We have also initialized English as our default language.
 
At this point, the library is up and running, and both languages are available to our application.
 
One last thing, we also need to import TranslateModule into every page module. In our case it’s home.module.ts:
 
import { TranslateModule } from '@ngx-translate/core';

import { HomePage } from './home.page';

@NgModule({
  imports: [
    CommonModule,
    FormsModule,
    IonicModule,
    TranslateModule,
    RouterModule.forChild([
      {
        path: '',
        component: HomePage
      }
    ])
  ],
  declarations: [HomePage]
})
export class HomePageModule {}
 
To showcase how translation works, I have created a simple HomePage.

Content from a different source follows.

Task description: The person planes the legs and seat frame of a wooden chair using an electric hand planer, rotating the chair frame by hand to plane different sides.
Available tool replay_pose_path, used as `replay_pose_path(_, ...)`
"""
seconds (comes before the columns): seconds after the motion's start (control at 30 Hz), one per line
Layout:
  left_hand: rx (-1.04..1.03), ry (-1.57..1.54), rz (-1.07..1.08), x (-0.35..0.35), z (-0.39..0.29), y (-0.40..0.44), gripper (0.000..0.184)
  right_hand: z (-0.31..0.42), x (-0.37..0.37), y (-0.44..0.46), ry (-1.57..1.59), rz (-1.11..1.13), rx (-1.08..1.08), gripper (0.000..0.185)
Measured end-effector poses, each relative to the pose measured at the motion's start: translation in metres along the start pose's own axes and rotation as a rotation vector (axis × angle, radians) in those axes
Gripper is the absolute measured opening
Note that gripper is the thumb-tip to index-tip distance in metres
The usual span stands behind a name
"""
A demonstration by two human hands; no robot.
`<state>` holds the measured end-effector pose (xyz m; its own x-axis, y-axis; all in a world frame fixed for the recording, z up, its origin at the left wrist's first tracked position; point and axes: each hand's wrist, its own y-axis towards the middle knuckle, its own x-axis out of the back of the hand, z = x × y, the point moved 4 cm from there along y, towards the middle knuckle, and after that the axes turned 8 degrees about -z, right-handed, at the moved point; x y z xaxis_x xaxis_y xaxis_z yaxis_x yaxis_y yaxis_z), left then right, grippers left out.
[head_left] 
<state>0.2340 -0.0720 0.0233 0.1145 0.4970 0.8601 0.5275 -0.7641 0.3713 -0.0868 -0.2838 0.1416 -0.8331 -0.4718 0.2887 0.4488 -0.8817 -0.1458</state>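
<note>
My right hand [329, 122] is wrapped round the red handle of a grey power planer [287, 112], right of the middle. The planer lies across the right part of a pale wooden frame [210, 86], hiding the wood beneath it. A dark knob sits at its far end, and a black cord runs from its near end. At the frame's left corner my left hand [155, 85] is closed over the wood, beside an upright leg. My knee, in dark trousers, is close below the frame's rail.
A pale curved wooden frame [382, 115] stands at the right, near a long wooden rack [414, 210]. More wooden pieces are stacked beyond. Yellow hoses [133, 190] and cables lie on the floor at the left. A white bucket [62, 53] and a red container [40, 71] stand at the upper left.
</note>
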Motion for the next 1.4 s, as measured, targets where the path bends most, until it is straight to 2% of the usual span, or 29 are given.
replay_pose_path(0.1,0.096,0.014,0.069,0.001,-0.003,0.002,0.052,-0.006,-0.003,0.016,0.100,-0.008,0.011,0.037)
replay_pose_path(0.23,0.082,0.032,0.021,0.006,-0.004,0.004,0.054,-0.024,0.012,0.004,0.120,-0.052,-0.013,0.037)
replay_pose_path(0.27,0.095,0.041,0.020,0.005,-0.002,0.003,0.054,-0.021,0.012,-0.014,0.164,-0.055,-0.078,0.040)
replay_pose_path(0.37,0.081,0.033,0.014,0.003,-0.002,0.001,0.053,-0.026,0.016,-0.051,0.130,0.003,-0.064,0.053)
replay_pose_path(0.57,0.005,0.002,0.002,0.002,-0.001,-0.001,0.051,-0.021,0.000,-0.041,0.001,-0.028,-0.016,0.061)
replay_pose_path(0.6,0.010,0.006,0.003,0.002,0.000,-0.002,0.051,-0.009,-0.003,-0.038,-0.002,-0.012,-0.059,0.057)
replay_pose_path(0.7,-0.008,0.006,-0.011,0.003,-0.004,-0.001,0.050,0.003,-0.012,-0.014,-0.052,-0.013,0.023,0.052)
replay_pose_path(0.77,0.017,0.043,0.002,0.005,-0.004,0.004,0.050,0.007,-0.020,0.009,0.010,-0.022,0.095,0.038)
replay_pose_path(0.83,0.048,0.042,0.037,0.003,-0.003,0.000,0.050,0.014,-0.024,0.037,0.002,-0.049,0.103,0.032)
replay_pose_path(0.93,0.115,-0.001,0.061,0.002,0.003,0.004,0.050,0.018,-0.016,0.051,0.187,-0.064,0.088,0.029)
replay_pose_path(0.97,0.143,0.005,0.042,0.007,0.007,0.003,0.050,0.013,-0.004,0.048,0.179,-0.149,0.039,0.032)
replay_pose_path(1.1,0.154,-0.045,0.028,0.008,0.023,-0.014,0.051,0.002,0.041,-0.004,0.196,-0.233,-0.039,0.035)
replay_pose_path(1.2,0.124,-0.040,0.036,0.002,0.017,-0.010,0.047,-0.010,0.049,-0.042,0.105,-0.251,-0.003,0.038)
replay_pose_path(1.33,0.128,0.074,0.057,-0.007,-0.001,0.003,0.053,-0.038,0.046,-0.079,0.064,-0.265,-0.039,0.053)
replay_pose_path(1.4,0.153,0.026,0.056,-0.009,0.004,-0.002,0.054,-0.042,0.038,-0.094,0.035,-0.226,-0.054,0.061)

It will have two buttons for language switching and some text where we can see these changes:
 
<ion-header>
	<ion-toolbar>
		<ion-title>{{ 'PAGE_TITLE' | translate }}</ion-title>
	</ion-toolbar>
</ion-header>

<ion-content>
	<ion-segment (ionChange)="segmentChanged($event)">
		<ion-segment-button checked value="en" color="primary">
			<ion-label>{{ 'BUTTONS.btn_eng' | translate }}</ion-label>
		</ion-segment-button>
		<ion-segment-button value="hr">
			<ion-label>{{ 'BUTTONS.btn_cro' | translate }}</ion-label>
		</ion-segment-button>
	</ion-segment>
</ion-content>
 
As you can see, the used syntax is equal to old ng/ng2-translate implementation.